I went to the spy hole and peered back at him. He hammered the door as if he wished it had been my face and then took several steps back. It was clear he’d found a corkscrew; there were at least two bottles open that hadn’t been open before.
“I’m prepared to let you out,” I yelled back. “But on three conditions.”
“What are they?”
“First that you write out a full confession in your notebook. I know you have one because I saw it in your coat pocket when you produced that .38. I can read what you write through the spy hole. The second is that I see you take the tape off the handle of that revolver and empty every chamber. I figure you have four rounds left. You can drop each one of them into a bottle of wine. When it’s nicely covered with your fingerprints you can put the gun on the table where I can see it.”
“And the third condition?”
“This is going to take a bit more time. I want to see you drink the contents of several bottles. Only when I’m satisfied you’re completely drunk and incapable will I open this door. If this all happens to my satisfaction, Dr. Merten and I will wheelbarrow you back to your car and drive it to the English Garden, where we’ll leave you for the night to sleep it off.”
“What happens then?”
“The deal is this: We’ll forget you had anything to do with these murders if you forget about me. And about the money. The money is going to the GVP after all. I’ll go back to my shitty job at the hospital mortuary and you can go back to yours, keeping law and order in this beautiful city. So long as you keep your big mouth shut about everything, no one is ever going to know that you killed these men. But if a cop in a silly hat so much as tells me off for whistling in the street, then I will conclude that all bets are off and the police are going to find that gun with your fingerprints and your confession.”

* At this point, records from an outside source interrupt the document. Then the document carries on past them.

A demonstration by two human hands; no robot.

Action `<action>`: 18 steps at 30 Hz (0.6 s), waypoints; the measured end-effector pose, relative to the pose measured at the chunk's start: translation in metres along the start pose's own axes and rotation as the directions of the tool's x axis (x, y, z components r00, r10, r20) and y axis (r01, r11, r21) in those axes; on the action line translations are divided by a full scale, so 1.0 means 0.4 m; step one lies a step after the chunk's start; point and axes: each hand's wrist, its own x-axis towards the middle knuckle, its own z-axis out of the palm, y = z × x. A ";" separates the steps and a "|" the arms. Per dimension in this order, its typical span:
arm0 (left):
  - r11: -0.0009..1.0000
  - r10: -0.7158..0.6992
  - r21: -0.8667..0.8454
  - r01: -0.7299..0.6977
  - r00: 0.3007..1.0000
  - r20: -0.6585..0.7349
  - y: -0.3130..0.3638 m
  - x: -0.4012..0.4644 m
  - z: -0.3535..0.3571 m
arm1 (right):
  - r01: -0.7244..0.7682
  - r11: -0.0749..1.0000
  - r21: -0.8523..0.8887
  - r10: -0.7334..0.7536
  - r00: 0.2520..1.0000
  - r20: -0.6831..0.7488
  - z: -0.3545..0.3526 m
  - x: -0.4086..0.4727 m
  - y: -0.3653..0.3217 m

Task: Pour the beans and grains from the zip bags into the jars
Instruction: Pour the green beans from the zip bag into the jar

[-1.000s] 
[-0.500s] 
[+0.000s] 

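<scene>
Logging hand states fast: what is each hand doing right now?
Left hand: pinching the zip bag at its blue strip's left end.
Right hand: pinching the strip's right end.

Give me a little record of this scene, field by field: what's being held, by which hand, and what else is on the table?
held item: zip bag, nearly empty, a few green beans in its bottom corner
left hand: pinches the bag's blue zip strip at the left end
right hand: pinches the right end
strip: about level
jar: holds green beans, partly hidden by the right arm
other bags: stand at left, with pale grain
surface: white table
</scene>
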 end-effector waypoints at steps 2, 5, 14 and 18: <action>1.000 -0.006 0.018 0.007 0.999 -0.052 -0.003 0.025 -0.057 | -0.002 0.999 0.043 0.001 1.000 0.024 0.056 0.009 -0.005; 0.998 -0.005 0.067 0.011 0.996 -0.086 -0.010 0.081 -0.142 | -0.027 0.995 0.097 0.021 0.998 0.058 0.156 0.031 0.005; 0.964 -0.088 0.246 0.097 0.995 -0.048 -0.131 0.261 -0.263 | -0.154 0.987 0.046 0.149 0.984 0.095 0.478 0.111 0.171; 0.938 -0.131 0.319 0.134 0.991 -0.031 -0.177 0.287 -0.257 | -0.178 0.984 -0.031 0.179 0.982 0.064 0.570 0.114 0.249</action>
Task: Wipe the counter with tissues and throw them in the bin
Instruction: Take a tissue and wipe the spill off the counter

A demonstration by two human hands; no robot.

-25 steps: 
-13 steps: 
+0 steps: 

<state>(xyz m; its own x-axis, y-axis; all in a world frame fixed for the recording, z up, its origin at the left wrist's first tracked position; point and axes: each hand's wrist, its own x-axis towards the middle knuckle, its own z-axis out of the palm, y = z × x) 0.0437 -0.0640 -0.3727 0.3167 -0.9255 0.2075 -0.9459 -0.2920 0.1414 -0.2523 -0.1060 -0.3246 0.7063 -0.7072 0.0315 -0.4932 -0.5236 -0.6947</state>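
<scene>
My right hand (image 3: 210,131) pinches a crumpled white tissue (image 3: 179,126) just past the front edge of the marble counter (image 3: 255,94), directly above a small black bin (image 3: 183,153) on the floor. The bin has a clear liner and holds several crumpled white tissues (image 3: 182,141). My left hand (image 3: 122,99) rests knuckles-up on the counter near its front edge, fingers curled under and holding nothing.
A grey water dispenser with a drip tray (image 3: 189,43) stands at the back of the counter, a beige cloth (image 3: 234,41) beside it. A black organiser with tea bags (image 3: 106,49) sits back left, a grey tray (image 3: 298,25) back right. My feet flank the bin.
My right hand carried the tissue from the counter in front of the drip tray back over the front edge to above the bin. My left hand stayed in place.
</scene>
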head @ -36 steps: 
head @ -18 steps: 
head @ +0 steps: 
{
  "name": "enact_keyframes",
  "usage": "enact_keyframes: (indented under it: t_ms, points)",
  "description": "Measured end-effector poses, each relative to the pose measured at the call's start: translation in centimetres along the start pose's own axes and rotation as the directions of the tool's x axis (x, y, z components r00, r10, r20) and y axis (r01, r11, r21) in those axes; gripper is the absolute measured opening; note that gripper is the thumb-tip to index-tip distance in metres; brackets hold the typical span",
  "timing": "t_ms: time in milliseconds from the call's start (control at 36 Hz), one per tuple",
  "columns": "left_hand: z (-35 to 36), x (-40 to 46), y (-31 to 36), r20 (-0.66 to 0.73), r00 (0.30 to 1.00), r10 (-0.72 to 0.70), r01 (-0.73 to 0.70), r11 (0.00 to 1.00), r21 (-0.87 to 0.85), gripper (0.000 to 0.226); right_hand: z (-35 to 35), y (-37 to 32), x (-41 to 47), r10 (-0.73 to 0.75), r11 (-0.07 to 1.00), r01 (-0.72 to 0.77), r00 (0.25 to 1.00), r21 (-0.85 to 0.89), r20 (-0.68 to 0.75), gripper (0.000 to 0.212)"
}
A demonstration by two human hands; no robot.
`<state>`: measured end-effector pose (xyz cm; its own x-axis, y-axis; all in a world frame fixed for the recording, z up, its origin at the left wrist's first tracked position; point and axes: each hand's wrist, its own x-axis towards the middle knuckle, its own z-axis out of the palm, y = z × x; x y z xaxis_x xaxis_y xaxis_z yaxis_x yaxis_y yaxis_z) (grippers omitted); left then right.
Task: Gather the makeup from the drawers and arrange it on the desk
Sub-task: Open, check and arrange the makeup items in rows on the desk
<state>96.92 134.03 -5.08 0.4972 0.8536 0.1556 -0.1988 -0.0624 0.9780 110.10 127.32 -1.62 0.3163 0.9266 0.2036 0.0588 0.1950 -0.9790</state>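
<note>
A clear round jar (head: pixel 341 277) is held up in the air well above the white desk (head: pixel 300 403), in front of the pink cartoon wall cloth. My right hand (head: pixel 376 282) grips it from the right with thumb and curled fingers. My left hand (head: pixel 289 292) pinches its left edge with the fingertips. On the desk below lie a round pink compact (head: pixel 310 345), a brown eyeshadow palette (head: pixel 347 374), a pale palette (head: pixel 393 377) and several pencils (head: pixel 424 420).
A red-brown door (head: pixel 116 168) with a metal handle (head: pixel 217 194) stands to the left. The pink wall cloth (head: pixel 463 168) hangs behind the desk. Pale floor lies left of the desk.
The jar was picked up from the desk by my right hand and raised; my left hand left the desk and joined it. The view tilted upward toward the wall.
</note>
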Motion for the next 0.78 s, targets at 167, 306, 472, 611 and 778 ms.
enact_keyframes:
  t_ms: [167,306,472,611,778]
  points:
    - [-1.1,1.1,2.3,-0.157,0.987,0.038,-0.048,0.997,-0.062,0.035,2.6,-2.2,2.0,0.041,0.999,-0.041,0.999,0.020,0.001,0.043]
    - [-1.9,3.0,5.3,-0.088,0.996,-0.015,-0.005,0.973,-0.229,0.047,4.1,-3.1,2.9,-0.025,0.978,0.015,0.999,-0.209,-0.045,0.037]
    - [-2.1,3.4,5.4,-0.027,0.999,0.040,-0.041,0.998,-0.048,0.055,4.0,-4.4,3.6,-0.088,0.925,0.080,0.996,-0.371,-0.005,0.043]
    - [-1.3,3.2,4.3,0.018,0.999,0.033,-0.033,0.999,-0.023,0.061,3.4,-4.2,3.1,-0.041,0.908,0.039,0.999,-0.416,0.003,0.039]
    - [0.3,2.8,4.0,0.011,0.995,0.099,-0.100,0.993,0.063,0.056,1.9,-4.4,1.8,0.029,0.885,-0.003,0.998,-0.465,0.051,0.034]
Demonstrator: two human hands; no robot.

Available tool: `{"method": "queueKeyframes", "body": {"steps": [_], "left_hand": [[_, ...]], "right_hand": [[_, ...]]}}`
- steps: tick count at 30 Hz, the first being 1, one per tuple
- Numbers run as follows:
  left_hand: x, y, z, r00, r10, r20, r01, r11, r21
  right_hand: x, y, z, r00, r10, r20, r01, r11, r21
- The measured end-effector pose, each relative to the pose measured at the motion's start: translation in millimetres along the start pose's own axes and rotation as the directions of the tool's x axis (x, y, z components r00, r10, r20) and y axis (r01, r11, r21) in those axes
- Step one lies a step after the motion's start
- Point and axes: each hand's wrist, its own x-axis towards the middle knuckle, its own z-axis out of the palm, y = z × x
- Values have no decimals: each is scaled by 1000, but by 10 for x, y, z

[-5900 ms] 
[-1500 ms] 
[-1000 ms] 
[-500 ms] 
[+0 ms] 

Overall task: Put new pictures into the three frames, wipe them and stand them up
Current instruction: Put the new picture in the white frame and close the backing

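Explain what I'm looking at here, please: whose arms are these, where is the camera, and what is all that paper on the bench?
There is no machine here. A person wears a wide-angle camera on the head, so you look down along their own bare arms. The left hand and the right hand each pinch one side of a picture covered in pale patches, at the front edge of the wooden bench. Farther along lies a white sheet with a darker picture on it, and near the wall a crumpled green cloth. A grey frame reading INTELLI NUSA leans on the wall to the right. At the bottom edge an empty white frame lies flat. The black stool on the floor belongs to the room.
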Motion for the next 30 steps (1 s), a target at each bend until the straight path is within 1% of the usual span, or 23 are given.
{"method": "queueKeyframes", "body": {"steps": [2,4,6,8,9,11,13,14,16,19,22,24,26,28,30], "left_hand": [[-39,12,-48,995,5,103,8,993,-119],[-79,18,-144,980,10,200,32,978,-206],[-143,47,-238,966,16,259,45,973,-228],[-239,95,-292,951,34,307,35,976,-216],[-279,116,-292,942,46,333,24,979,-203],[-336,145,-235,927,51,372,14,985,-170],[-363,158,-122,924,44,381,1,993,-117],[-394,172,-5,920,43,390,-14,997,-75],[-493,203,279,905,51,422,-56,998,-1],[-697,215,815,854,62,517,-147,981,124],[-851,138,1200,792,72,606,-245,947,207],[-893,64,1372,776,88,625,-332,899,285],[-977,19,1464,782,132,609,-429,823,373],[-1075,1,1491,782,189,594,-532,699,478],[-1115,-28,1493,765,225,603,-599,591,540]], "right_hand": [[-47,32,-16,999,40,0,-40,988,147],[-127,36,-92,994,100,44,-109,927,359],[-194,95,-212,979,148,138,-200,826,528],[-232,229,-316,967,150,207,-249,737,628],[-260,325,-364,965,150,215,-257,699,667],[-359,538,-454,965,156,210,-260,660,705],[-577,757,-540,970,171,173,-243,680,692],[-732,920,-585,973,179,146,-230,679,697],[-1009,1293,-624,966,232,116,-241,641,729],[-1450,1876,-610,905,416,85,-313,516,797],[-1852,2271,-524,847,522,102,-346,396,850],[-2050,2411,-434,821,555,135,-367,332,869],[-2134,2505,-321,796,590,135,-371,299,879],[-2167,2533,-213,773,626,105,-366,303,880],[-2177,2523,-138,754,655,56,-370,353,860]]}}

I didn’t mention the camera. I wanted the existence of photographs of Schramma pictured beside two bodies to be an extra source of friendly persuasion, should I ever need one.
“Fuck you, Gunther. You too, Merten. Fuck you both. I figure someone is bound to turn up here before very long, and then let me out; and when they do—”
“No one’s coming. The general lived alone like you said.”
“Someone will come. The cops will come. Tomorrow. That’s right. They’ll come because I told them to come, to arrest the general and Merten. Like I told you before.”
“No. I think that’s what those two men you murdered believed was going to happen. But no. I think you hoped their bodies would lie there, undiscovered, for as long as possible. Enough time for you to distance yourself nicely, anyway.”
“You can believe what you like. But I can tell you, they’ll be here tomorrow. And when they get here I’ll tell them you framed me. Sure, it looks awkward for me. But who do you think they’ll believe? Me, a cop with thirty years on my badge. Or you? A man with a false name.”
“Fair enough. You make a good point. Only think about it. I could have left you here to starve to death, but I didn’t. I came back for you. However, I can see you’re not inclined to be reasonable. So I won’t be back again. I can’t take that risk. And this time I’ll be sure to switch off all the lights and lock up behind me. Bogenhausen is a very private area. People keep themselves to themselves. Could be months before they find you. Starvation is a rotten way to die. But maybe if you drink enough of that wine, you won’t notice the pain quite so much. I hope so, for your sake. There’s a small cemetery next door. Strikes me that buried alive in this cellar you’re already as good as there.”
I switched off the basement light, which also controlled the light inside the wine cellar, and I pushed Max Merten toward the stairs, as if we really were leaving.
“All right, all right,” shouted Schramma. “You win, Gunther. I’ll do it your way, you bastard.”
I switched the light on and walked back to the spy hole ready to invigilate the whole laborious process of ensuring I had something closely resembling a future.